Thanks in part to the efforts of the Consumers Union’s Stop Hospital Infections initiative, 26 states require some form of public reporting of HAIs by health care facilities. Pennsylvania was a pioneer; its Health Care Cost Containment Council (PHC4) began reporting infection rates by hospital in 2005. Legislation enacted in 2007 made Pennsylvania also the first state to implement reporting by nursing homes. Many states specify that hospitals shall report via the NHSN, which means that reporting is financed with federal dollars (characterized by some as an unfunded mandate in reverse).

Electronic surveillance may hold promise as a way of dealing with HAIs.

Educating, Monitoring, Enforcing: The Players

In addition to maintaining the databases described above, several agencies within HHS have responsibilities with respect to infection control. CDC is central to education, research, and guideline development. It partners with other agencies and groups such as the Institute for Healthcare Improvement, Medicare’s Quality Improvement Organization contractors, and hospital associations to promote consumer and clinician awareness and to spur adoption of guidelines. Five academic partners funded by CDC have been designated Prevention Epicenters; their current focus is “to find novel strategies for detection and prevention of post-surgical adverse events, bloodstream infections, Clostridium difficile infections, infections caused by antimicrobial-resistant organisms, and inappropriate antimicrobial use.”16 However, CDC’s role is informational and persuasive; it has no enforcement authority over health care providers. AHRQ, like CDC, is involved in research, guideline development, and education related to HAIs.
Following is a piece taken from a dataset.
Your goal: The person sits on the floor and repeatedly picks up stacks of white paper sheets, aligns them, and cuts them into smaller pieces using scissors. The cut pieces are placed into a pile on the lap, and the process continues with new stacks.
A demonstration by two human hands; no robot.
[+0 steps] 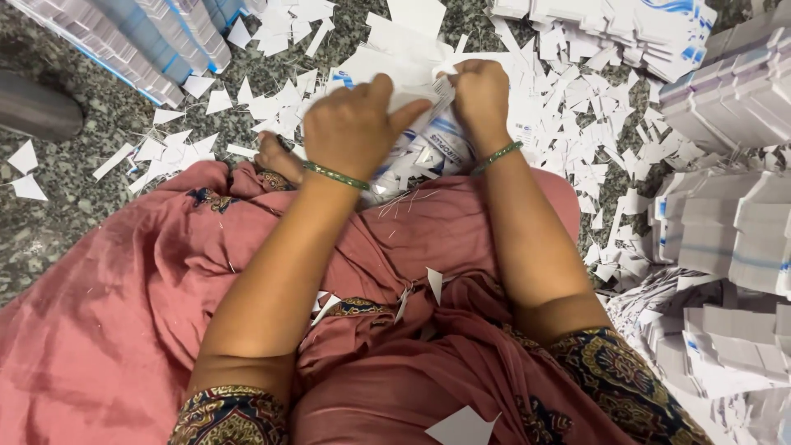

CMS, as the payer for Medicare services, potentially has significant leverage over hospitals and other providers. A recent illustration is the inclusion of certain infections in a list of conditions for the treatment of which pay will be limited. New reporting requirements have also been imposed. The Deficit Reduction Act of 2005 directed the Secretary of Health and Human Services to identify at least two conditions that:

  • Are high cost or high volume or both
  • Could reasonably have been prevented through the application of evidence-based guidelines
  • Result in the assignment of a case to a Medicare Severity Diagnosis-Related Group (MS-DRG) that has a higher payment when present as a secondary diagnosis

Inpatient Prospective Payment System (IPPS) hospitals were notified that as of October 1, 2008, they would not receive the higher MS-DRG payment for cases when one of the selected conditions is acquired during hospitalization. In August 2008, CMS, in collaboration with CDC, published the IPPS fiscal year 2009 final rule, which detailed 11 condition categories selected for implementation. Among these are catheter-associated bloodstream infections, cathether-associated urinary tract infections, and surgical site infections following coronary artery bypass graft, certain orthopedic procedures, or bariatric surgery. Considered but not included were MRSA and C. diff. Since CMS may revise the list from time to time, these infections may well be added at a later date. For now, hospitals are required to submit POA documentation for inpatient discharges with respect to the selected conditions. CMS has encouraged state Medicaid programs to mirror its policies on payment for hospital-acquired conditions; New York and Pennsylvania have already done so. Several large insurers have followed suit as well.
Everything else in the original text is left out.